Start at the first line of the material below and retype each line through the one containing "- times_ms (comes", exactly.

STORED DATA ▸
□ □ □ □ □ □ □
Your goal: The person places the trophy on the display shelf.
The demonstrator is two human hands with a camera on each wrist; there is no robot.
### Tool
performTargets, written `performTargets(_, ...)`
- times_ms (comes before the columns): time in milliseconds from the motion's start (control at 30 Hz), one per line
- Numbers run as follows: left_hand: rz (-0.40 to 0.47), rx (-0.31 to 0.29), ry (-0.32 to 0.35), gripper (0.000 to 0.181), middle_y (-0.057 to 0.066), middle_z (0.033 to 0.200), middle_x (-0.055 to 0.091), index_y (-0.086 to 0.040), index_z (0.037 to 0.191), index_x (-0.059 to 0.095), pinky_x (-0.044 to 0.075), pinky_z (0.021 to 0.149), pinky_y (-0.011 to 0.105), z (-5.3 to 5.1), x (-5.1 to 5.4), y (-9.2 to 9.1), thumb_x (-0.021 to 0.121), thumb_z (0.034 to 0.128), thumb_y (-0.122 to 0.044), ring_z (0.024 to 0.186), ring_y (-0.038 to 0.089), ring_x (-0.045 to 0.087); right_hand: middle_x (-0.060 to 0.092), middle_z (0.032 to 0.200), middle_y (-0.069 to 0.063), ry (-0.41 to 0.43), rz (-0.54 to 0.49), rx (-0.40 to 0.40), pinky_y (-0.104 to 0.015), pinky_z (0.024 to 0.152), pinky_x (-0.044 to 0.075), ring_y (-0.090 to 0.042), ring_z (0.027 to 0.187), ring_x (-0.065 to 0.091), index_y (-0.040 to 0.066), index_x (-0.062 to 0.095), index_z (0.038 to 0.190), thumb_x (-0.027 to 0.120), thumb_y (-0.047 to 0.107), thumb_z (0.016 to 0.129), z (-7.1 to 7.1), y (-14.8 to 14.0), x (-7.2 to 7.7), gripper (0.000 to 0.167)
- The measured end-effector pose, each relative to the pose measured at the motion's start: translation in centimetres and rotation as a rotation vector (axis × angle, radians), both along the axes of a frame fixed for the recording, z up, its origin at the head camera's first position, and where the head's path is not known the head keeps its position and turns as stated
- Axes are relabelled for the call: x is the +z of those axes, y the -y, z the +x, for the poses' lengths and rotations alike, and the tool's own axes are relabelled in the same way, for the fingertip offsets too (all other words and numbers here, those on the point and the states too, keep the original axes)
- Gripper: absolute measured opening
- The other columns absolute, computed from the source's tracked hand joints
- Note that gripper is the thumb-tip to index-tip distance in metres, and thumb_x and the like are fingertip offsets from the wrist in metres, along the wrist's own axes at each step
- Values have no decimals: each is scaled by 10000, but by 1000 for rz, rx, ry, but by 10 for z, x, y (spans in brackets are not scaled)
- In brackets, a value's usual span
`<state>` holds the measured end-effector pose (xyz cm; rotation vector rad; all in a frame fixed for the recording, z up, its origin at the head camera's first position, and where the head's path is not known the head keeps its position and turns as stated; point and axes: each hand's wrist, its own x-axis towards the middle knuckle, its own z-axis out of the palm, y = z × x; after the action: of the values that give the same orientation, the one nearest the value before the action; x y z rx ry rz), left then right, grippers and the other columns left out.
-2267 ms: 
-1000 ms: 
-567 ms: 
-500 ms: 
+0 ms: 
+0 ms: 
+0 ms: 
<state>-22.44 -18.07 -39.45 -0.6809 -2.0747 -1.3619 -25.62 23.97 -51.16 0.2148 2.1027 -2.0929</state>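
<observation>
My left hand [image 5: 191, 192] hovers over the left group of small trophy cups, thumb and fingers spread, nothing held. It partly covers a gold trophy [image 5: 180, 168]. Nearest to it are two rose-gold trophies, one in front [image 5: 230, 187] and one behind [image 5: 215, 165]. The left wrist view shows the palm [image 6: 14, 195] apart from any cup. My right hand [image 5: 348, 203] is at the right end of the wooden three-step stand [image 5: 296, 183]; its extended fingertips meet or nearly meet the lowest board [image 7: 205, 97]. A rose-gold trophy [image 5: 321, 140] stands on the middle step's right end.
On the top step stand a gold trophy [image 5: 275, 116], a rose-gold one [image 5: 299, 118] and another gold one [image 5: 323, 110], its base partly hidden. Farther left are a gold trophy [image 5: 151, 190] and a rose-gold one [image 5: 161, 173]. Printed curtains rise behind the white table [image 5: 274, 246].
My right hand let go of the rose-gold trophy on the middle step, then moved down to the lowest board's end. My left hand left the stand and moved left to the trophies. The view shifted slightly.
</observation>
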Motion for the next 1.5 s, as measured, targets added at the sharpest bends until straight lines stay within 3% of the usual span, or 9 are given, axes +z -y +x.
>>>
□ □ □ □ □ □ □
ANSWER SECTION ▸
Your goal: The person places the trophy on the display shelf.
The demonstrator is two human hands with a camera on each wrist; there is no robot.
### Tool
performTargets, written `performTargets(_, ...)`
- times_ms (comes before the columns): time in milliseconds from the motion's start (control at 30 Hz), one per line

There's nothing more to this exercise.